As discussed in the opening chapters of A. Zee Quatum Field Theory in a Nutshell, if one can imagine a situation of a particle, whose probability amplitude travels as a plane wave, encounters a panel with $n$-slits, then the diffraction pattern associated with the probability amplitude as it passes through the slits represents the probability of detecting the particle in some location at some time after passing through the slits. The sum of each amplitude associated with each point will give us the total probability of detecting the particle.

If the panel has an infinite number of slits, or more importantly an uncountably infinite number of slits, one would see that the plane wave represents the total probability of finding the particle at any point in space and time.
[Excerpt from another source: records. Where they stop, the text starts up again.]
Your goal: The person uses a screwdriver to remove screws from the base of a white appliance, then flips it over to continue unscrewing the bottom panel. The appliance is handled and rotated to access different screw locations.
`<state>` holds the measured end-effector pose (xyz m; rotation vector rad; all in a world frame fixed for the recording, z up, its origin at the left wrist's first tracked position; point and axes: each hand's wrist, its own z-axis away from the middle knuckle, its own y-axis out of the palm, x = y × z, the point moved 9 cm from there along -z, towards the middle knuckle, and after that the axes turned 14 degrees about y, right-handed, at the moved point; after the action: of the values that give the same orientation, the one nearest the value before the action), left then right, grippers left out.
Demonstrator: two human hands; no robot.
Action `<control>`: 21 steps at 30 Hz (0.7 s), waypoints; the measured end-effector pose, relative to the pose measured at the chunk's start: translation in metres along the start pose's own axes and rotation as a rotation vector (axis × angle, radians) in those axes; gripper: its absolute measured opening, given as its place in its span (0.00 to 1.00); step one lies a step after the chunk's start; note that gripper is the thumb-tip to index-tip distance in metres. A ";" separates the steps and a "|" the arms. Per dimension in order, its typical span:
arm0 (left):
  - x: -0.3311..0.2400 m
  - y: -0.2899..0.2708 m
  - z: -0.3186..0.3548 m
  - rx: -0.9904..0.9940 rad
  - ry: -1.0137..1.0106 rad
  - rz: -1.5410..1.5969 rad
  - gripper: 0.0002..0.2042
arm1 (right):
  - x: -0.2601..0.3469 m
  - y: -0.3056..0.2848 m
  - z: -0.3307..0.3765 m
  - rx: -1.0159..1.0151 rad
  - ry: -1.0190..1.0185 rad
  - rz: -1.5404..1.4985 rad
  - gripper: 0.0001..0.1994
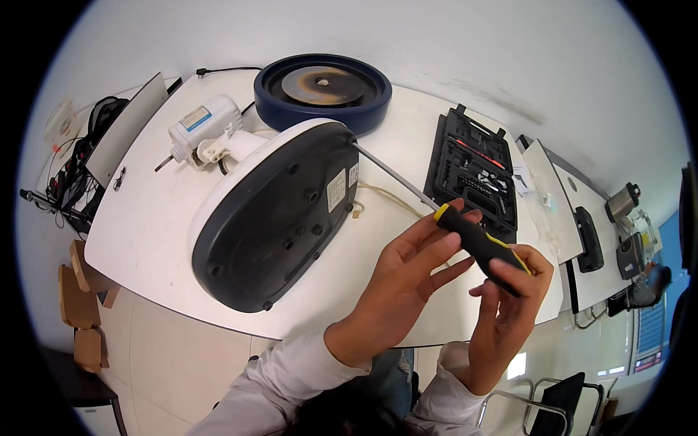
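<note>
- The fingers [436,253] of the left hand [385,294] close lightly round the front of the screwdriver [476,240], by its yellow collar.
- We see the right hand [509,309] gripping the back end of that black-and-yellow handle.
- The screwdriver slants up and leftward over the table [145,254], its shaft reaching the upper right edge of the base [254,225]; we cannot quite tell whether its tip sits in a hole.
- The base stands tilted, its dark underside facing us.
- Behind it, we find a white motor [207,131] at left and a dark blue round tub [320,125].
- To the right lies an open black tool case [454,152].
</note>
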<state>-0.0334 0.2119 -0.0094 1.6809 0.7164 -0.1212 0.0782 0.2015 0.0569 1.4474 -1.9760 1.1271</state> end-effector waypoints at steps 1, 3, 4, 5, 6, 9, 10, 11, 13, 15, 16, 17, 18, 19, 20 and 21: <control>0.002 -0.001 0.001 -0.001 -0.021 0.000 0.24 | 0.001 0.001 0.001 0.002 -0.026 0.029 0.14; 0.008 -0.004 0.003 -0.005 -0.062 0.000 0.23 | 0.004 0.003 0.002 0.008 -0.076 0.086 0.17; 0.009 -0.004 0.003 -0.003 -0.073 -0.004 0.22 | 0.004 0.005 0.003 0.052 -0.102 0.121 0.23; 0.012 -0.004 0.002 -0.002 -0.084 -0.007 0.21 | 0.000 0.003 0.001 0.048 -0.016 0.040 0.21; 0.015 -0.006 0.004 -0.008 -0.102 -0.016 0.21 | -0.001 0.003 0.001 0.046 0.082 -0.044 0.20; 0.013 -0.004 0.001 -0.014 -0.041 -0.025 0.20 | -0.013 -0.010 -0.003 -0.128 0.175 -0.066 0.26; 0.012 -0.007 0.000 0.002 -0.022 -0.031 0.21 | -0.027 -0.006 -0.003 -0.006 0.255 -0.104 0.26; 0.011 -0.009 0.000 -0.008 -0.008 -0.028 0.21 | -0.039 -0.001 -0.001 0.115 0.333 -0.146 0.26; 0.010 -0.007 -0.003 -0.012 0.015 -0.022 0.22 | -0.034 -0.001 -0.001 0.067 0.397 -0.144 0.21; 0.006 0.000 -0.006 0.039 0.042 -0.042 0.24 | -0.026 -0.005 -0.001 0.014 0.303 -0.134 0.14; 0.005 0.003 -0.007 0.053 0.059 -0.031 0.24 | -0.024 -0.005 -0.001 0.059 0.239 -0.176 0.11; 0.003 0.006 -0.009 0.067 0.077 -0.020 0.25 | -0.023 -0.006 -0.002 0.084 0.136 -0.099 0.15; 0.005 0.007 -0.010 0.072 0.058 -0.015 0.25 | -0.021 -0.001 -0.002 0.157 0.068 -0.050 0.17; 0.006 0.006 -0.011 0.060 0.057 0.021 0.25 | -0.018 0.005 -0.001 0.229 -0.001 -0.001 0.19; 0.007 0.005 -0.011 0.047 0.058 0.057 0.24 | -0.016 0.006 -0.001 0.223 -0.047 0.065 0.17; 0.008 0.004 -0.012 0.036 0.058 0.095 0.24 | -0.014 0.008 -0.001 0.216 -0.095 0.132 0.15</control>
<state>-0.0284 0.2260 -0.0063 1.7563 0.6797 -0.0182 0.0758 0.2116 0.0444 1.5198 -2.0950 1.3899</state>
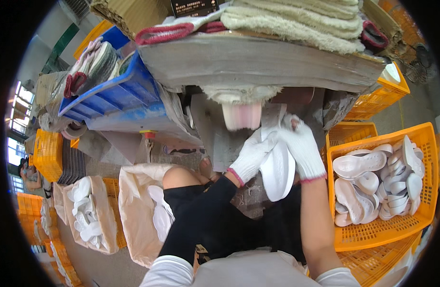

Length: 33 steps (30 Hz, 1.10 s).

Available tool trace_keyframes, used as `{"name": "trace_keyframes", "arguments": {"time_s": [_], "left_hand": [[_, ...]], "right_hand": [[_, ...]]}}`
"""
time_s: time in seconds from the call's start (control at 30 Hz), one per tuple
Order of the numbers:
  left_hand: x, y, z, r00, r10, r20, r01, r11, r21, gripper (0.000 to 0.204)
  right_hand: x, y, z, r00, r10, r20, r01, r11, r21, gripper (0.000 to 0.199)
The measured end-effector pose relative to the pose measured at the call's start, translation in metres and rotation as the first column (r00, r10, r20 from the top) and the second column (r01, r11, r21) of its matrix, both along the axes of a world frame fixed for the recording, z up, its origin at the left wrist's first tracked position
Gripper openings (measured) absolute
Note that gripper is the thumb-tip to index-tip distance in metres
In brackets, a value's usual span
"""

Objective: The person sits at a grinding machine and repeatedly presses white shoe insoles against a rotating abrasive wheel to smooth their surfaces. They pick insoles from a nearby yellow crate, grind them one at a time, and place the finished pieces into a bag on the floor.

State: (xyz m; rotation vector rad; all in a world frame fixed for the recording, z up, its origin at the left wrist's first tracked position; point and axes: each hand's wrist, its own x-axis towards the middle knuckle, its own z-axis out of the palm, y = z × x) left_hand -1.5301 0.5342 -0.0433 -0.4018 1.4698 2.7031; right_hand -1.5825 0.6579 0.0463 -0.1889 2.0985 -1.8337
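Both my hands wear white knitted gloves with pink cuffs. Between them, above my lap, hangs a white sandal (277, 174), its sole end pointing down toward me. My left hand (251, 155) grips it from the left side. From the right, my right hand (304, 148) is closed round its upper part, with a fingertip showing bare through the glove. My gloves hide the sandal's far end. Just beyond my hands is a pale pink and white wheel-like roller (242, 116), blurred, below a fuzzy white rim; I cannot tell whether the sandal touches it.
At right stands an orange crate (383, 245) heaped with white sandals. To my left, a lined bag (134, 210) and a lined crate (107, 210) hold more white pieces. A blue bin (117, 93) with gloves is at far left. Stacked fuzzy pads (292, 24) top the grey bench (263, 60).
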Motion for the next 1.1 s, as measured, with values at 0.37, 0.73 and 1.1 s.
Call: {"name": "trace_keyframes", "arguments": {"time_s": [0.37, 0.73, 1.1], "left_hand": [[-0.057, 0.042, 0.002, 0.965, 0.188, 0.184, -0.246, 0.892, 0.38, 0.039], [0.043, -0.037, -0.039, 0.766, 0.336, 0.548, -0.613, 0.638, 0.466, 0.039], [0.105, -0.031, -0.027, 0.717, -0.021, 0.697, -0.314, 0.883, 0.349, 0.04]], "right_hand": [[0.059, 0.037, 0.019, 0.822, -0.181, -0.54, 0.345, 0.913, 0.218, 0.054], [-0.009, 0.021, 0.012, 0.954, -0.154, -0.256, 0.18, 0.98, 0.082, 0.022], [0.022, 0.032, -0.04, 0.883, 0.105, -0.457, 0.05, 0.948, 0.314, 0.094]]}}
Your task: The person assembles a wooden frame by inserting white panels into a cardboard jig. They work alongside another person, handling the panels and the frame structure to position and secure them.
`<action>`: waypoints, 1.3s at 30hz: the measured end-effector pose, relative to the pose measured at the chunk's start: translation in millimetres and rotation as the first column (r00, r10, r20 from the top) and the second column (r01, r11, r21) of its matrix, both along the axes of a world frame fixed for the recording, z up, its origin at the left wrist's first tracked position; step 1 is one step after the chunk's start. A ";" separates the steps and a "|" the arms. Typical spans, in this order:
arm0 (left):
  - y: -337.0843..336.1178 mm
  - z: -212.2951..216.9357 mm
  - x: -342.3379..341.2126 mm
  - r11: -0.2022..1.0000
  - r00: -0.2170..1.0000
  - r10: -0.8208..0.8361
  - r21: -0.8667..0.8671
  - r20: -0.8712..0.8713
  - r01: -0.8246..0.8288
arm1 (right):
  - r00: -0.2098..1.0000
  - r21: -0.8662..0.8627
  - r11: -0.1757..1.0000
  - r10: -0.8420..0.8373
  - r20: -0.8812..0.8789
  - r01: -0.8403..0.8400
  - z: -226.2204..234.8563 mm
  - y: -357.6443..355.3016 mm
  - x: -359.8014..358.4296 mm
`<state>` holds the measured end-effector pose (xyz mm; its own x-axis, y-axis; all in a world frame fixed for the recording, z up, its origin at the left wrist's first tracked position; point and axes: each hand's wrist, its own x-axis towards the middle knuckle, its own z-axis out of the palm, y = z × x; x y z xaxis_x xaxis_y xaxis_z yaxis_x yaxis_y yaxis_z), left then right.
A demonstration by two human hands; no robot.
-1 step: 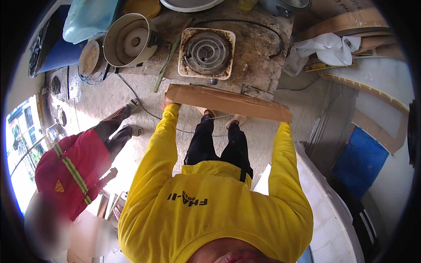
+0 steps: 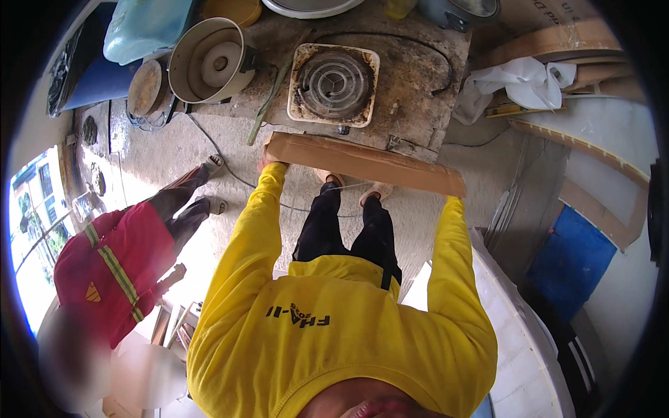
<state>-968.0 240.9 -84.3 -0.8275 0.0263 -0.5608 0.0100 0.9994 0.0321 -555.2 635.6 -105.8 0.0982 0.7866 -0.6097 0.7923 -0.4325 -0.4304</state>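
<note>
Noted dark lettering [image 2: 300, 317] on yellow shirt [image 2: 376, 355] and dark print on cardboard box [image 2: 526, 21] at upper right. Found brown cardboard strip [image 2: 366, 164] held crosswise before near edge of desk [image 2: 411, 76]; unable to confirm contact. Observed left hand [image 2: 267, 164] in hold of left end, with fingers closed on it as far as visible. Unable to see right hand, screened by opposite end; unable to determine spread or grip there. Noted coil hot plate [image 2: 334, 80] close to desk edge. Found moving room on floor [image 2: 240, 132] to left, crossed by cable [image 2: 203, 130], toward person in red jacket [image 2: 118, 251]; bounded at right by white panel [image 2: 516, 327].
</note>
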 end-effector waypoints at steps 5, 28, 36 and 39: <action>-1.3 17.8 9.2 0.995 0.991 -0.098 0.013 0.094 0.097 | 0.994 -0.016 0.996 0.087 0.066 -0.086 4.5 3.7 -9.4; -5.1 -27.5 -12.1 0.417 0.431 0.678 0.171 0.596 -0.893 | 0.983 -0.599 0.800 0.079 0.164 0.036 -32.8 52.4 14.2; -1.7 -43.6 29.3 0.638 0.708 0.648 0.306 0.282 -0.706 | 0.728 -0.525 0.680 -0.668 -0.154 0.513 -50.8 26.9 32.9; -11.3 -30.4 50.7 0.605 0.722 0.658 0.420 0.215 -0.677 | 0.653 -0.536 0.627 -0.737 -0.174 0.565 -24.4 19.3 -1.4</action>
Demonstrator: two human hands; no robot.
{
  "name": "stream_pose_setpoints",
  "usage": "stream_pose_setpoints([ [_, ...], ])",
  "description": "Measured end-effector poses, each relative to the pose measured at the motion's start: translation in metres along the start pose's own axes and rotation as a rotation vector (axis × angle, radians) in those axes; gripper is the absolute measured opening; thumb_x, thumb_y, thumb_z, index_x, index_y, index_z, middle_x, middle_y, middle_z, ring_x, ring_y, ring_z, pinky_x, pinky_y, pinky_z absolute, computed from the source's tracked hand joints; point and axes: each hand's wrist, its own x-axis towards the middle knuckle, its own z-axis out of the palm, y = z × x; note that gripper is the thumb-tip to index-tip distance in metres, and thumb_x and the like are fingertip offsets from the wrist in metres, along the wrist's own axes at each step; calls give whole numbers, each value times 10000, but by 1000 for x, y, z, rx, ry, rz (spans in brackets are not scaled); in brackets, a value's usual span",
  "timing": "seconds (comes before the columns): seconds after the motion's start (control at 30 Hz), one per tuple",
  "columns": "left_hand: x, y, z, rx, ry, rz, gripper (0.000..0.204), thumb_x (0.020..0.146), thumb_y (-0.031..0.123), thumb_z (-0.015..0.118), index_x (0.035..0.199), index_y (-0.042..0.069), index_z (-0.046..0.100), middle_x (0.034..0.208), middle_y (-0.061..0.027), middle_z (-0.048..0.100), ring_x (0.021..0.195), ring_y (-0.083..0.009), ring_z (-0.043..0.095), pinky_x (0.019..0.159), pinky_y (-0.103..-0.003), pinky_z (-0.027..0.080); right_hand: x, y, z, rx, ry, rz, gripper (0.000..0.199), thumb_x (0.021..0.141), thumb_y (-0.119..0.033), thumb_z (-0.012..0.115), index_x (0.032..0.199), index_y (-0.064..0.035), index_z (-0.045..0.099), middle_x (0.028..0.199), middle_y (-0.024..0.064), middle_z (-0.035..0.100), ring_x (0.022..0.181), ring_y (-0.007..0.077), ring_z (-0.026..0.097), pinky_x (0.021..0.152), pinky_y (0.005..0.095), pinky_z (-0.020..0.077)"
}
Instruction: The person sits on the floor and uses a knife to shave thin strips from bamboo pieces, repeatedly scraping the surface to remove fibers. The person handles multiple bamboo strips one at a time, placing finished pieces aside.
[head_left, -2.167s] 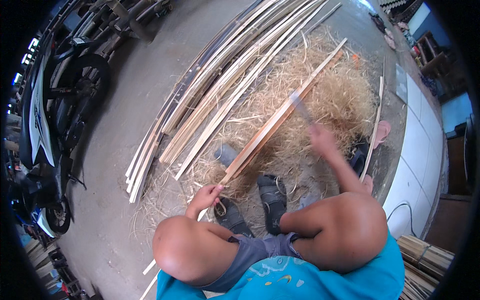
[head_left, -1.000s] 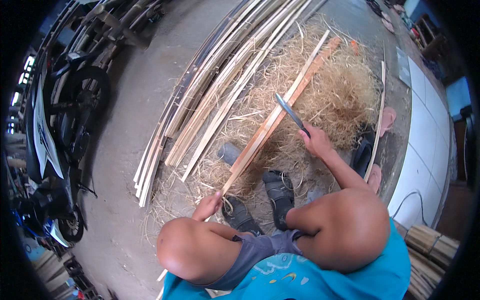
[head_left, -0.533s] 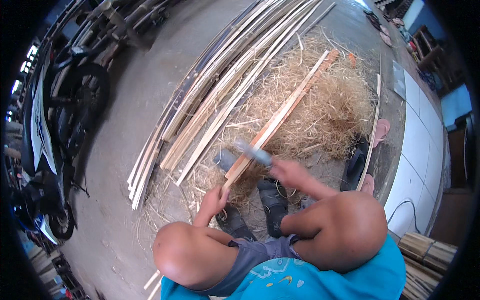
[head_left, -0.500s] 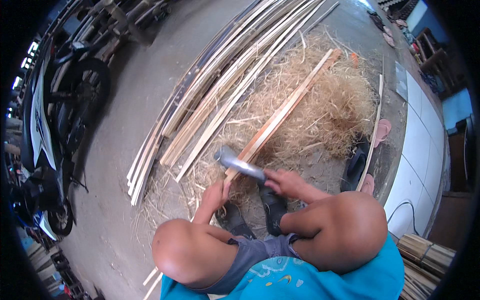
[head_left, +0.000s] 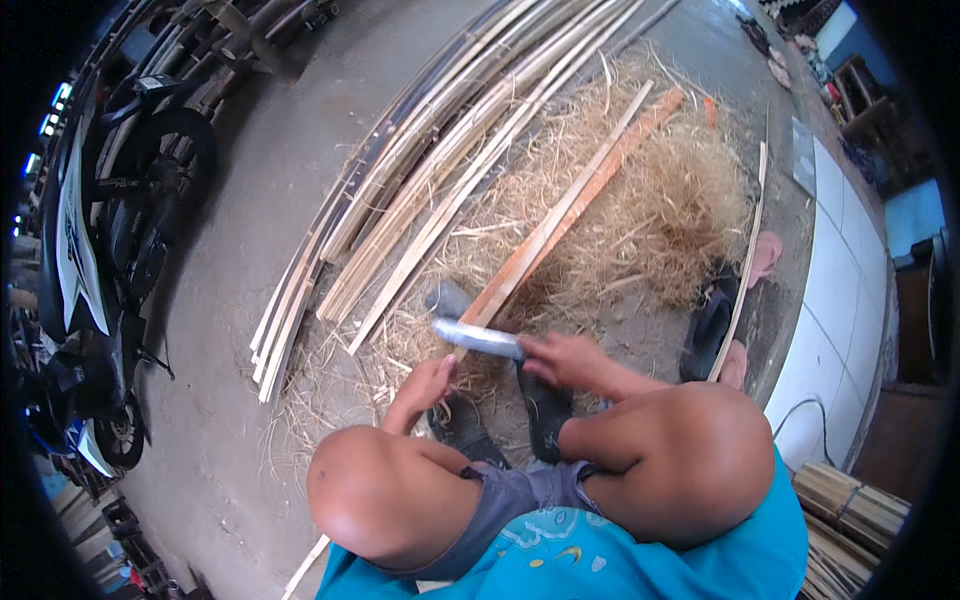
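Observation:
My right hand [head_left: 562,360] is closed round the handle of a broad-bladed knife [head_left: 480,338], whose grey blade is smeared by motion. The blade lies across a long pale bamboo or wood strip [head_left: 560,215] near its close end. Just left of the blade, my left hand [head_left: 428,382] pinches that near end of the strip. Under the strip runs an orange-brown board [head_left: 610,165], slanting away to the far right. Thin curly shavings [head_left: 680,210] heap around and beneath the board. A grey rounded object [head_left: 448,298] sits just beyond the blade, its kind unclear.
Long pale strips [head_left: 430,180] lie in rows on the concrete floor to the left. A motorcycle [head_left: 130,220] stands at far left. Pink and black sandals [head_left: 712,325] and one thin strip [head_left: 745,250] lie by the white tiled step [head_left: 830,290]. Bundled slats [head_left: 850,510] are at lower right.
The knife blade's tip has swung nearer to me. The strip's far end has shifted left and away, so more of the board shows beside it. My left hand stays about where it was.

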Motion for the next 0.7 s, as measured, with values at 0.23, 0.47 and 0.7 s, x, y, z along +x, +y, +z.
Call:
stream_pose_setpoints([
  [0.23, 1, -31, -9, -241, -28, -146, 544, 1039, 493, 496, 825, 22, 664, 608, -10, 555, 512, -95, 498, 480, -280, 398, 39, 63, -50, 64, 313, 220, 436, 981, -419, 567, 1325, -154, 599, 1010, 224, 701, 890, 431, 680, 800, 501, 539],
  [0.47, -14, -91, -20, -123, -44, -63, 450, 1043, 403, 544, 908, 7, 710, 675, -36, 637, 583, -79, 562, 530, -267, 444, 25, 125, -77, 44, 484, 284, 436, 986, -406, 564, 1322, -133, 618, 1064, 204, 713, 921, 411, 691, 842, 489, 546],
  [0.7, 2, -47, -13, -189, 30, 18, 387, 1055, 343, 530, 884, 28, 678, 666, -11, 611, 556, -88, 536, 517, -272, 423, 17, 133, -83, 69, 388, 194, 428, 984, -437, 547, 1257, -122, 642, 1063, 230, 706, 960, 426, 681, 860, 485, 539],
])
Plane waves are of course infinite in extent along one axis. We of course will never directly observe a particle traveling faster than light, however we need to consider the amplitudes of "off-shell" virtual particles must be considered and the vacuum itself is allowed to use such particles as long as they obey the uncertainty principle. Since virtual particles are always paired, this suggests the probabilities associated with seeing a particle traveling faster than light effectively cancel each other out.

This of course is enshrined by enforcing the commutation relationship:

$$[\phi(x),\phi(y)]=0$$ for fields outside each other's light cones.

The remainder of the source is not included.